Which one can you handle? That you're an ape, or that no macroevolution has occurred? Either one upsets the way that you are your pals have to think about this. Enjoy.

Have a nice day.

Oh, I love it when ya'll turn on comment moderation. So I signed this to be fair.

Wednesday, December 27, 2006 9:56:00 AM  
Blogger fdocc said...

Daniel Barton, you wrote:

"your characterization of rare hybridization"

You are the one putting in our characterization the unnecesary word "rare."

From the very start you fail to see (deliberately or blindly) that here we are talking about offspring obtained ALL the times (100% of the times) when two varieties of the same organism (wrongfully characterized as different "species," to further a philosophical waste of time called neo-Darwinism (currently under the guise of "evolution science.")

That makes your examples completely ridiculous, baseless and absurd.

PD: Comment moderation was not turned on until we started receiving hundreds of spam messages. So, we go through all of that trash until we found something that is not spam (even if it still is trash...)

So, have a nice 2007 yourself.

Saturday, January 06, 2007 12:55:00 PM  
Anonymous Anonymous said...

Stumbled onto this while looking for pictures of finches. It seems that you may have a good case for Galapagos finches not in fact being different species as Darwin inferred. Yet I feel like this doesn't present a great deal of evidence that macro-evolution doesn't exist at all. That argument seems related to the ID and Creationist problem of the lack of gradual progression in the fossil record proving evolution doesn't exist.

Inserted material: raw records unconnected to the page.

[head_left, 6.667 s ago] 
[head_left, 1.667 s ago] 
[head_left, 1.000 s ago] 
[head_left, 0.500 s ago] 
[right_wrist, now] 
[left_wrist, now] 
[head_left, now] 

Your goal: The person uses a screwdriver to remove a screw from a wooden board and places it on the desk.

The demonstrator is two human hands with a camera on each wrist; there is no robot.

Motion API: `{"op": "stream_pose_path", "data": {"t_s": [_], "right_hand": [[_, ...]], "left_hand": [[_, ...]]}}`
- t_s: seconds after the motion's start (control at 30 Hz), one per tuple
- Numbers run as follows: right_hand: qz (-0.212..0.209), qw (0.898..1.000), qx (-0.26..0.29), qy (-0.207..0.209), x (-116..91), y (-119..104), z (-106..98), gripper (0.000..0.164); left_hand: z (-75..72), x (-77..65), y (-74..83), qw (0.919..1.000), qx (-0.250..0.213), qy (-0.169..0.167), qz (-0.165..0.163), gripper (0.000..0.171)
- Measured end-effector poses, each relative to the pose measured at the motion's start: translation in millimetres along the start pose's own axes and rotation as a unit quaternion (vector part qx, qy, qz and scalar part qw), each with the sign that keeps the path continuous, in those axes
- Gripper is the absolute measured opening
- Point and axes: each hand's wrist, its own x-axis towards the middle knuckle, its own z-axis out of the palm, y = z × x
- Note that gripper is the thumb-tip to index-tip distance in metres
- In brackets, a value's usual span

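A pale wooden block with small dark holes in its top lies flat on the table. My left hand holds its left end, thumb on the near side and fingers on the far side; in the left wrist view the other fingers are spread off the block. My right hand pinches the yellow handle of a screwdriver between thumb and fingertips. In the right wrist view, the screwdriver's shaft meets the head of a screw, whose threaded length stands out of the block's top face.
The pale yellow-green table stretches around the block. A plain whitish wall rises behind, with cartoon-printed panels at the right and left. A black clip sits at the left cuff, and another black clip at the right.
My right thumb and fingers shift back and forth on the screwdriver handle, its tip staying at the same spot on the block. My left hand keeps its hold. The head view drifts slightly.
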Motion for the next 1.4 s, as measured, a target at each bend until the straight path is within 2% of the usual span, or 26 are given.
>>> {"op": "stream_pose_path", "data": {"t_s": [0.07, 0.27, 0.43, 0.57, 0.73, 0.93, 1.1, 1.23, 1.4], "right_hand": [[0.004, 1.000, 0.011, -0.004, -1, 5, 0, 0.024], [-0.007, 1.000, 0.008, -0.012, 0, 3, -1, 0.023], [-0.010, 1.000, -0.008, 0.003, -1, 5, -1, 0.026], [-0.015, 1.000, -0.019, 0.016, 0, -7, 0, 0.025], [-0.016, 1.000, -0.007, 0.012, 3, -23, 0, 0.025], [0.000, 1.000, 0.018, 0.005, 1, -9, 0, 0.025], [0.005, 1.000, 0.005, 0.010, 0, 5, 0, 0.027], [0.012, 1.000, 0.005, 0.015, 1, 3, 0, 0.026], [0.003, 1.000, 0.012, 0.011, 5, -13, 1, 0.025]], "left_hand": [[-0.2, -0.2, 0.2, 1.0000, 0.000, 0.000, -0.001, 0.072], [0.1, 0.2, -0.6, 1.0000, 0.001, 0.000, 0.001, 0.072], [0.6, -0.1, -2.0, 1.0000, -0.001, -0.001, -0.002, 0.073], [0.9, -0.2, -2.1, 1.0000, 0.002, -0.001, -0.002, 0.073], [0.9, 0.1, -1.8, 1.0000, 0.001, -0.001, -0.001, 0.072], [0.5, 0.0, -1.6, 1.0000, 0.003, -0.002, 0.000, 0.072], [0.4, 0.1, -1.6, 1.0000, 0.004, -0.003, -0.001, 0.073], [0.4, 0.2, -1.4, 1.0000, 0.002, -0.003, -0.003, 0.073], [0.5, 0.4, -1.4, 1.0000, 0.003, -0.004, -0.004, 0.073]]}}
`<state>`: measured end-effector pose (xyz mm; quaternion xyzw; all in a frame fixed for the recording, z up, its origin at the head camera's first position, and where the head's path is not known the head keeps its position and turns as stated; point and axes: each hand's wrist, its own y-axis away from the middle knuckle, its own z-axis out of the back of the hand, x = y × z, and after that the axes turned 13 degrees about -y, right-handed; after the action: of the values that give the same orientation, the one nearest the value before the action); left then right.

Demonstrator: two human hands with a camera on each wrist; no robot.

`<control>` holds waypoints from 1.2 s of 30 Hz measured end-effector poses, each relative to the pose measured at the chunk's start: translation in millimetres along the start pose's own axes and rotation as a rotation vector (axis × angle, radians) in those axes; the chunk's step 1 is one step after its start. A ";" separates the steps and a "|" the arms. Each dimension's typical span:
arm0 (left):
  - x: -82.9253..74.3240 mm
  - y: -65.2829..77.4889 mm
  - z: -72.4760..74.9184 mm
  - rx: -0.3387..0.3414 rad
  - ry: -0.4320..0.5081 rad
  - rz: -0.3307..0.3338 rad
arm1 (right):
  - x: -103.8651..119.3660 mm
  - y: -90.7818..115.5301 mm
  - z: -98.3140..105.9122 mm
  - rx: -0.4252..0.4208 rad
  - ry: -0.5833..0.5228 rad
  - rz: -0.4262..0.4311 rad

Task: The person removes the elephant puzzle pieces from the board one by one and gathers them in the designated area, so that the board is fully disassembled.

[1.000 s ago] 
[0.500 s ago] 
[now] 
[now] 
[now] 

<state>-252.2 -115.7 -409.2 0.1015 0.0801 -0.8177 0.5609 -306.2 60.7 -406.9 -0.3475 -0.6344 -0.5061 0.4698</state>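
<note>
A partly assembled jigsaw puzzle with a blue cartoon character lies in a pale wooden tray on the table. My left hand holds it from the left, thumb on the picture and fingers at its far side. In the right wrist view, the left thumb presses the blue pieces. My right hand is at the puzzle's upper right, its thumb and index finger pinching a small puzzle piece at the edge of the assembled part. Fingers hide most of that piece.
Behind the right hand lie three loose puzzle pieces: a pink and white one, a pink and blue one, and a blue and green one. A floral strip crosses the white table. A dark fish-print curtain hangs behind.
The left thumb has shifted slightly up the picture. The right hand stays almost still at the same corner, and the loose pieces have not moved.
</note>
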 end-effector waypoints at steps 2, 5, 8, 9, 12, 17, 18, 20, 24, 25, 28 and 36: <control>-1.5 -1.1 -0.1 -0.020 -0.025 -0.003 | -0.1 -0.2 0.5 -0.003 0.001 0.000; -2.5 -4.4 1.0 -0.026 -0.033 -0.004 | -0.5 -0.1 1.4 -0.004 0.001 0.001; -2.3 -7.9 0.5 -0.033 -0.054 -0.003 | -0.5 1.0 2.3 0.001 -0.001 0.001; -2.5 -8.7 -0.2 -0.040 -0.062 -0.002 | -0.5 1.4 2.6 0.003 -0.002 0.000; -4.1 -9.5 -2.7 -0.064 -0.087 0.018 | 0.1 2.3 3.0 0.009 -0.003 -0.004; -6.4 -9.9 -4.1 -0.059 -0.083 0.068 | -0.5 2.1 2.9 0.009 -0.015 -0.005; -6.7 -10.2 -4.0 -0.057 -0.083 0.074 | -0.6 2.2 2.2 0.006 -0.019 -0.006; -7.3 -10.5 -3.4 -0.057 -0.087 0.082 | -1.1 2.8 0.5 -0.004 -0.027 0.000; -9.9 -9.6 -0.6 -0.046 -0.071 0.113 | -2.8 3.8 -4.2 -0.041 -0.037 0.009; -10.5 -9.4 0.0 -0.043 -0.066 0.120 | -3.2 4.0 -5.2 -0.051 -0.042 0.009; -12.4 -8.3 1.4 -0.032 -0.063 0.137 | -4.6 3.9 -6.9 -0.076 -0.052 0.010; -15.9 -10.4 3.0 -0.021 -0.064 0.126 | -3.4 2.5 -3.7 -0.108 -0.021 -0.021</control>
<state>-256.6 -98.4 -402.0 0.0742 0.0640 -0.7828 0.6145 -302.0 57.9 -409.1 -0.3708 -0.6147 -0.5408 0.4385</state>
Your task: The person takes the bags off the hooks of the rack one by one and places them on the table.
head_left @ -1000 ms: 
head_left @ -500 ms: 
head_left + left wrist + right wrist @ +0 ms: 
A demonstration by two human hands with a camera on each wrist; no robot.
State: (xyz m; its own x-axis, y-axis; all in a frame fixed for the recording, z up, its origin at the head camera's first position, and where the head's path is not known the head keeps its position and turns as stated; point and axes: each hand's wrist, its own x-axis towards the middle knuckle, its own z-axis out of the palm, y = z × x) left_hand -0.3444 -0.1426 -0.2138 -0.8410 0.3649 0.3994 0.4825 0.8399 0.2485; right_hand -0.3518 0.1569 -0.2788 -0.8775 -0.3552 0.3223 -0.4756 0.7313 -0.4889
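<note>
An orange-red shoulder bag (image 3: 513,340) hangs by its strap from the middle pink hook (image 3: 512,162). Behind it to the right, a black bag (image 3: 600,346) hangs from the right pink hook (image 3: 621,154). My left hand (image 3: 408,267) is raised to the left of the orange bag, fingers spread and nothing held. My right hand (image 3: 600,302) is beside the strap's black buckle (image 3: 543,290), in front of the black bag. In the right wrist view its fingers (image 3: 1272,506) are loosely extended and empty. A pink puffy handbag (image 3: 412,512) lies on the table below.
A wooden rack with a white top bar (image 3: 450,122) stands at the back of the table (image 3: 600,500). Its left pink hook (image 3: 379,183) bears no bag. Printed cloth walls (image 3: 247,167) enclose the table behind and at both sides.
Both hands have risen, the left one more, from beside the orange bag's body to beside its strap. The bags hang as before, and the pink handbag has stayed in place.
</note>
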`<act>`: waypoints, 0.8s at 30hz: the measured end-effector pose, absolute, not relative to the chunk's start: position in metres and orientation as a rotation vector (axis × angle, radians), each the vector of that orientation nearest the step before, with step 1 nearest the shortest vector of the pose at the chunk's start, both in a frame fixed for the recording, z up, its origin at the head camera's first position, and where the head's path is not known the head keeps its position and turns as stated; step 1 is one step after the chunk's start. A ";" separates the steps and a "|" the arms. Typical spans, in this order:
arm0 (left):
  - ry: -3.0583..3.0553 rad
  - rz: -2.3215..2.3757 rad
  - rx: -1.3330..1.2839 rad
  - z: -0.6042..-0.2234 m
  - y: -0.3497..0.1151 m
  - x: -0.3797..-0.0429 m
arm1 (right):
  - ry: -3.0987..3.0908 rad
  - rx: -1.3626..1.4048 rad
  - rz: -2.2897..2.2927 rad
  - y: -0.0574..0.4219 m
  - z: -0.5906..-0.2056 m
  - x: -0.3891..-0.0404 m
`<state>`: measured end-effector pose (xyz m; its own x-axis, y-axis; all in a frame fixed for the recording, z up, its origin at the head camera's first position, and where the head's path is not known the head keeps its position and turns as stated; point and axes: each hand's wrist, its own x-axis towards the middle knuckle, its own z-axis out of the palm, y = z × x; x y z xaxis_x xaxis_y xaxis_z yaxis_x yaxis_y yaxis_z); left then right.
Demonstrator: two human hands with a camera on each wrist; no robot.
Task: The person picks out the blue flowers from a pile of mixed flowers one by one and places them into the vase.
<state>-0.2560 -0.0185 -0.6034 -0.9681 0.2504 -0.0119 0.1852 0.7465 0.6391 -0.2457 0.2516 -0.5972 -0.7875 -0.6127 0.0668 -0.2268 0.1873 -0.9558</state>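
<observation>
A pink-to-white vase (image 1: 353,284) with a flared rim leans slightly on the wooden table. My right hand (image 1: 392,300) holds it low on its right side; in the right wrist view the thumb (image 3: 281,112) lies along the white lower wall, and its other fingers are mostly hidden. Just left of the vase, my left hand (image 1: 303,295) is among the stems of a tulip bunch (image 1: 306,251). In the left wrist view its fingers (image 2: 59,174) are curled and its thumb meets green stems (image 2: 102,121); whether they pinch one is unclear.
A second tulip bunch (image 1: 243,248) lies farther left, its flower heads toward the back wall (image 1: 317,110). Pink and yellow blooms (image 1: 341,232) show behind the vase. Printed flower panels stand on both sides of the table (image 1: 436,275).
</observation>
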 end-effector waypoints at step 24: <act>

I also have a mental experiment. We can't interbreed with, for example, june bugs, because our genetics are too different. Is there no situation where you can imagine one species, diverging to different environments (like sending horses to Mars and keeping populations on Earth) over any given amount of time, through the lovely genetic variation due to sexual reproduction, becoming too different to interbreed? I think it would be silly to say no, but I invite criticism (not regarding spelling or grammar here, proving I can't spell doesn't mean my thoughts are invalid)

-Oliver, VA

Friday, May 22, 2009 5:07:00 PM  
Blogger fdocc said...

Dear Oli,

Organisms can be too different to physically interbreed (i.e., male Chihuahua female St. Bernard); however, the molecular compatibility test indicates that if the genes are able to perform homologous recombination, then the organisms are variants of the same role model (Dog or Canine in the current example, Browse in Google “the dog variation” for this Blog.)